For 2
1 tbsp ras el hanout
11g chicken stock mix
30g diced apricots
120g couscous
250g British lamb mince
1 sweet potato
5g coriander
1 garlic clove
1 brown onion
Peel and chop the brown onion roughly
Chop the sweet potato (skin on) into small, bite-sized pieces
Heat a large, wide-based pan (preferably non-stick with a matching lid) with 2 tbsp vegetable oil over a high heat
Once hot, add the chopped onion and chopped sweet potato with a pinch of salt and cook, covered, for 6-8 min or until beginning to brown
Peel and finely chop (or grate) the garlic
In a large bowl, combine the lamb mince with the chopped garlic, ras el hanout and a generous pinch of salt and pepper and give everything a good mix up.

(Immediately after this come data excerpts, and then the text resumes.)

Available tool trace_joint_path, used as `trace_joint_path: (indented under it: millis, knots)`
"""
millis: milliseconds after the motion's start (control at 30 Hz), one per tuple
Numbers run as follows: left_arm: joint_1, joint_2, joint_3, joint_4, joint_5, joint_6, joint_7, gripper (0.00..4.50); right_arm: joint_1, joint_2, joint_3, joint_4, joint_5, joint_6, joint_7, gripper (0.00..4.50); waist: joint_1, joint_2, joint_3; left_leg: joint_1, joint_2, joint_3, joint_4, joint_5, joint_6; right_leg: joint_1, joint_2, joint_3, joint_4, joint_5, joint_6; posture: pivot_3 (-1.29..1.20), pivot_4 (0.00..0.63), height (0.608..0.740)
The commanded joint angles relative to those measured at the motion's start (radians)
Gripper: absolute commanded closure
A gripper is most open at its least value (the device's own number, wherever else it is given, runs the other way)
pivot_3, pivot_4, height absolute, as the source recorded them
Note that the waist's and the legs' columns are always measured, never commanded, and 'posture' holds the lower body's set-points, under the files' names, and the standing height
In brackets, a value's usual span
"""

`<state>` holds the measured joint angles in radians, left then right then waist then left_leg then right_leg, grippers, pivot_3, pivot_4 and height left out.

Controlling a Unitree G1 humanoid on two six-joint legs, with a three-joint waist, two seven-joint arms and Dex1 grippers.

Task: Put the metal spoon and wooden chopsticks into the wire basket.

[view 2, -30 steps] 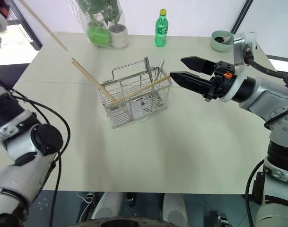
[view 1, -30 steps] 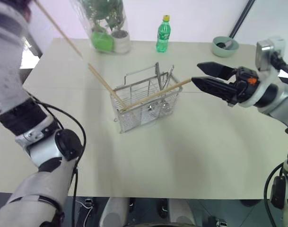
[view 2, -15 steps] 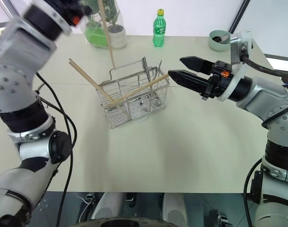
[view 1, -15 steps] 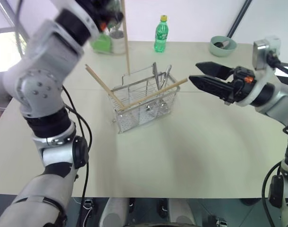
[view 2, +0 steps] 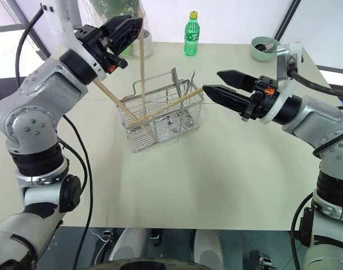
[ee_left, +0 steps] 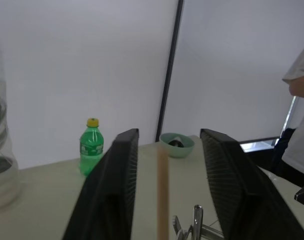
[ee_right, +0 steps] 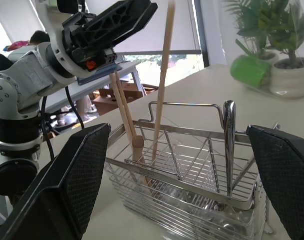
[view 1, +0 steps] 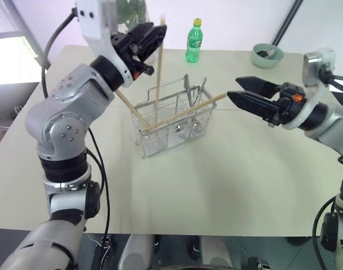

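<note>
The wire basket stands mid-table. The metal spoon stands in it, handle up. One wooden chopstick stands upright with its lower end in the basket. It passes between the fingers of my open left gripper without touching them, as the left wrist view shows. A second chopstick leans out to the left. A third lies slanted across the rim, its tip close to my right gripper, which is open and holds nothing.
A green bottle, a wrapped potted plant and a green bowl with a dark spoon stand along the table's far edge. A second metal handle stands in the basket. A person stands beyond the table.
My left arm swung in from the far left to above the basket, turning its chopstick upright and lowering it inside. Its jaws then opened. The right arm stayed put.
</note>
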<state>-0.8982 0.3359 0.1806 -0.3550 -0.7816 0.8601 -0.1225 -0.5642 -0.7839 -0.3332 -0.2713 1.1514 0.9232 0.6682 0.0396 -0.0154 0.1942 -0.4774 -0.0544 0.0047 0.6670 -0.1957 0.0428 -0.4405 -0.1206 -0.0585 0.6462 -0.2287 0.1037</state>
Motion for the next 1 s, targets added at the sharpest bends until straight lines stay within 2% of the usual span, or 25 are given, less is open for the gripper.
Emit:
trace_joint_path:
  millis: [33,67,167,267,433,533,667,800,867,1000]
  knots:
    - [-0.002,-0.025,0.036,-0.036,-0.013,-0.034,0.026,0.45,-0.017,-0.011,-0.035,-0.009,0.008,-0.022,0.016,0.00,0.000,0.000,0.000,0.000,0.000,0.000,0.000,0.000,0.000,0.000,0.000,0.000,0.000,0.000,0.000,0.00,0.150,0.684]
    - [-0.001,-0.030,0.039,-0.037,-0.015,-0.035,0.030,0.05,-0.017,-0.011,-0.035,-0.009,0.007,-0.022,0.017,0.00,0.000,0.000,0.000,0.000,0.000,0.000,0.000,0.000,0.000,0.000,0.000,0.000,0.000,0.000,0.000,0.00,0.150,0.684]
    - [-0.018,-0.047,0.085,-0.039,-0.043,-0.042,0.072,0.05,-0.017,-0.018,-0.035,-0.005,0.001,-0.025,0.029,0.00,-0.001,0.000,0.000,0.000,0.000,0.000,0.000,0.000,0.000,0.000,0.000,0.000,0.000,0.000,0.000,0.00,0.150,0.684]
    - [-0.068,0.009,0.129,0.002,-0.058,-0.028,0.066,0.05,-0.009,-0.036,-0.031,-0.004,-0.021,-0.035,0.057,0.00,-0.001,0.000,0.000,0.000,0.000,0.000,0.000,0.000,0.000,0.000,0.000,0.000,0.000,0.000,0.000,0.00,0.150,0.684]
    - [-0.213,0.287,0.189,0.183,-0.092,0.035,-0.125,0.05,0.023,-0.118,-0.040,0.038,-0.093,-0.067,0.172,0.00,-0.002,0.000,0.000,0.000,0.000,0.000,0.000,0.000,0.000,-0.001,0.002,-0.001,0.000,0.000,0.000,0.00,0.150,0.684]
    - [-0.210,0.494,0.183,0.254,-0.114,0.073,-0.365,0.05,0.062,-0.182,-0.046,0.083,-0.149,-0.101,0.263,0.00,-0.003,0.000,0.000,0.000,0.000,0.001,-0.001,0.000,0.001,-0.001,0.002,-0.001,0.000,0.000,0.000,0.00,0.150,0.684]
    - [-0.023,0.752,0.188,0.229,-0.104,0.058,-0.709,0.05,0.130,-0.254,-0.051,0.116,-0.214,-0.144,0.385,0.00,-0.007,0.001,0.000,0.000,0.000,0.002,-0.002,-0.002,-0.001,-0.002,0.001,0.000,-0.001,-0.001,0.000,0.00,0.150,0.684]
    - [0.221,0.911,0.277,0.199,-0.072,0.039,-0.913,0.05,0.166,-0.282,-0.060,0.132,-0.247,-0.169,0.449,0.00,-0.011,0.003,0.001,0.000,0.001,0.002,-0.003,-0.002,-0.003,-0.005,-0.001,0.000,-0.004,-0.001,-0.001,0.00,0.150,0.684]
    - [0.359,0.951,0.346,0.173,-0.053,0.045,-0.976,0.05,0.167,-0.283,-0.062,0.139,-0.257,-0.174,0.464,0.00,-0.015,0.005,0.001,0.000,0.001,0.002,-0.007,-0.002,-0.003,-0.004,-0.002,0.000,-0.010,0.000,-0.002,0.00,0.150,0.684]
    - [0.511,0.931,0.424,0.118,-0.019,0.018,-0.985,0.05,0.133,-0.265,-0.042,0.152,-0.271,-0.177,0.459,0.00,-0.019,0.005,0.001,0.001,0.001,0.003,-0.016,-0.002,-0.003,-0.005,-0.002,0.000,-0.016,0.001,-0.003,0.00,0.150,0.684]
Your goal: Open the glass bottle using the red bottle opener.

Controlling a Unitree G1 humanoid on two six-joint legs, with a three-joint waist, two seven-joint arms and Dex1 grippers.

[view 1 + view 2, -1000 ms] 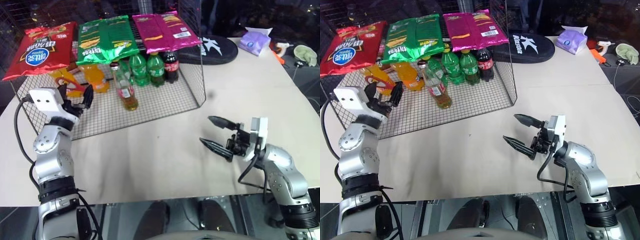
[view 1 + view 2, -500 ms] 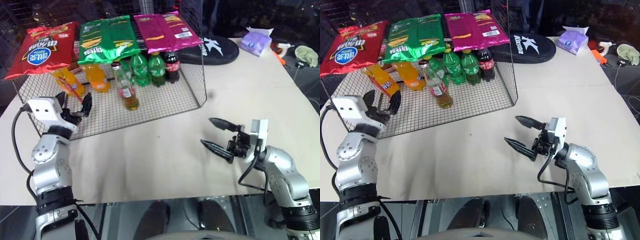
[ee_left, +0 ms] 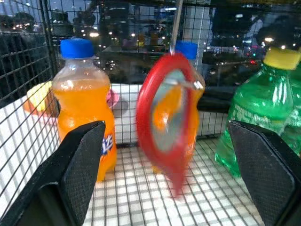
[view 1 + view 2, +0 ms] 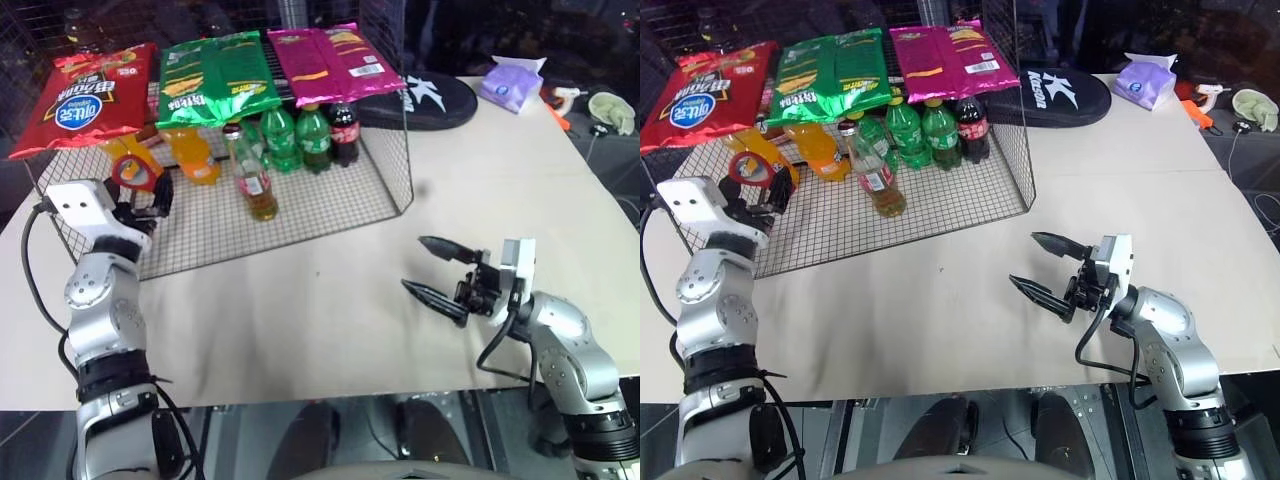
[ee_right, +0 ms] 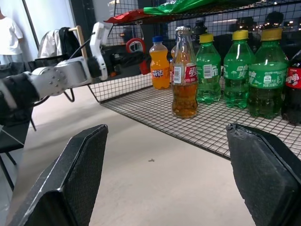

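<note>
The red bottle opener (image 3: 165, 120) hangs by its ring head from a thin wire hook inside the wire cage (image 4: 300, 215). My left gripper (image 4: 140, 193) is open at the cage's left end, one finger on each side of the opener without touching it. The glass bottle (image 4: 256, 182) stands upright on the cage floor, amber liquid inside and a red-and-white label, right of the left gripper; it also shows as the glass bottle (image 5: 184, 75) in the right wrist view. My right gripper (image 4: 412, 263) hangs open over the bare table, pointing toward the cage, with nothing in it.
Orange drink bottles (image 3: 83, 101) stand behind the opener, and green soda bottles (image 4: 296, 137) and a cola bottle (image 4: 343, 130) beside the glass bottle. Chip bags (image 4: 215, 75) lie on the cage's top. A black bag (image 4: 430, 100) and a purple tissue pack (image 4: 510, 82) sit at the back right.
My left gripper has shifted left along the cage front, and the red opener now hangs between its fingers. The right arm has stayed still.
</note>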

Add the spiced lamb mixture to the pan and cook for 5 min or until beginning to brown, breaking it up with a wooden spoon as you go
Tip: Keep the pan covered when not stirring as this will help the sweet potato to soften
While the lamb is cooking, add the couscous and a pinch of salt and pepper to a heatproof bowl with 200ml boiled water
Cover and set aside until serving
Dissolve the chicken stock mix in 250ml boiled water
Once the lamb mixture has started to brown, add the chicken stock to the pan and stir to combine
Reduce the heat to medium and cook, covered, for a further 5 min or until the lamb is cooked through (no pink meat!)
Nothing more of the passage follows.